CN: Merchandise Trade Balance

Thu Jun 07 22:18:00 CDT 2018

Consensus Actual Previous Revised
Level [$] $32.3B $24.9B $28.78B $28.4B
Exports-Y/Y [$] 10.5% 12.6% 12.9% 12.7%
Imports-Y/Y [$] 17.3% 26.0% 21.5%
Level [Yuan] ¥156.51B ¥182.8B ¥180.3B
Exports-Y/Y [Yuan] 3.2% 3.7% 3.5%
Imports-Y/Y [Yuan] 15.6% 11.6%

China's trade surplus in US dollar terms narrowed from a revised surplus of $28.4 billion in April to $24.9 billion in May, well below the consensus forecast for a surplus of $32.3. In year-to-date terms, China's trade surplus is $99.7 billion in May, down almost 30 percent compared with the surplus reported for the same period in 2017.

Although China's overall trade surplus is lower year-to-date than last year, its bilateral surplus with the United States remains above levels seen last year. China's trade surplus with the United States was $24.58 billion in May and $105.1 billion year-to-date, up 13.1 percent from the same period last year. China also has a sizeable trade surplus with the European Union of $45.7 billion year-to-date, offset by trade deficits with most other major trading partners.

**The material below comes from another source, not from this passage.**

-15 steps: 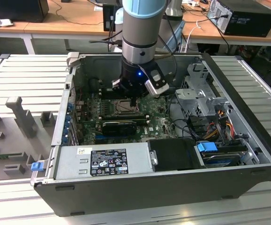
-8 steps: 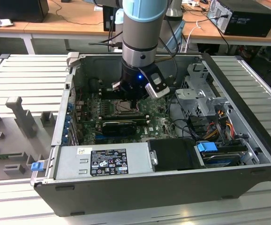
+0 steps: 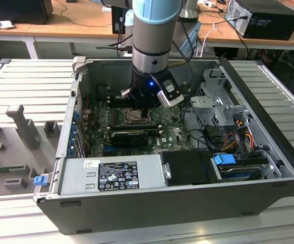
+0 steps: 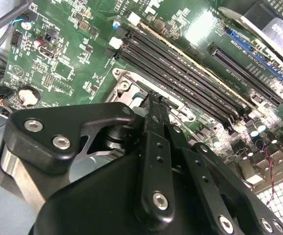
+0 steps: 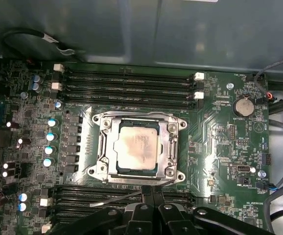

Exports rose 12.6 percent on the year in May, down from 12.97 percent in April, but above the consensus forecast of 10.5 percent. Seasonally-adjusted exports fell 2.7 percent on the month in April after surging 27.2 percent in April.

In bilateral terms, China's exports to the United States rose 11.6 percent on the year in May, up from 9.7 percent in April, with year-on-year growth in exports to Japan increasing from 9.5 percent to 10.1 percent. Exports to the European Union rose 8.5 percent on the year after advancing 11.0 percent previously.

Imports strengthened in May, up 26.0 percent on the year after advancing 21.5 percent in April, above the consensus forecast of 17.3 percent. Seasonally-adjusted imports grew 0.1 percent on the month after increasing by 5.5 percent previously.

In domestic currency terms, China's trade surplus narrowed from CNY180.3 billion in April to CNY156.5 billion in May. Exports increased by 3.3 percent on the year in May after advancing 3.5 percent in April, while year-on-year growth in imports in yuan terms picked up from 11.6 percent to 15.6 percent.

The Merchandise Trade Balance is the difference in value between imported and exported goods. Data are denominated both in U.S. dollars and renminbi. A positive number indicates a surplus meaning that more goods were exported than imported.

Changes in the level of imports and exports, along with the difference between the two (the trade balance) are a valuable gauge of economic trends here and abroad. While these trade figures can directly impact all financial markets, they also affect currency values in foreign exchange markets. However, the foreign exchange impact is muted here given that the currency is pegged to a basket of currencies and its value is determined daily by the government.

China's growth stems from its exports to the industrialized world. And in turn, global growth is dependent upon Chinese growth, especially since the financial woes of 2008.

Merchandise trade statistics are compiled and published by Customs General Administration (CGA) on a monthly basis. Preliminary estimates are available about 13 days after the reference month with details available within 25 days. Since 1980, the compilation of Customs statistics follows the concepts and definitions of the International Merchandise Trade Statistics: Concepts and Definitions. Data are released for total imports and exports in the Chinese currency and the U.S. dollar. There are five main categories each for primary and manufactured goods. Detailed information is available by category, destination country, foreign enterprises and domestic region to name a few. Geographically, the data covers the customs territory of the mainland China and excludes Hong Kong, Macao and Taiwan.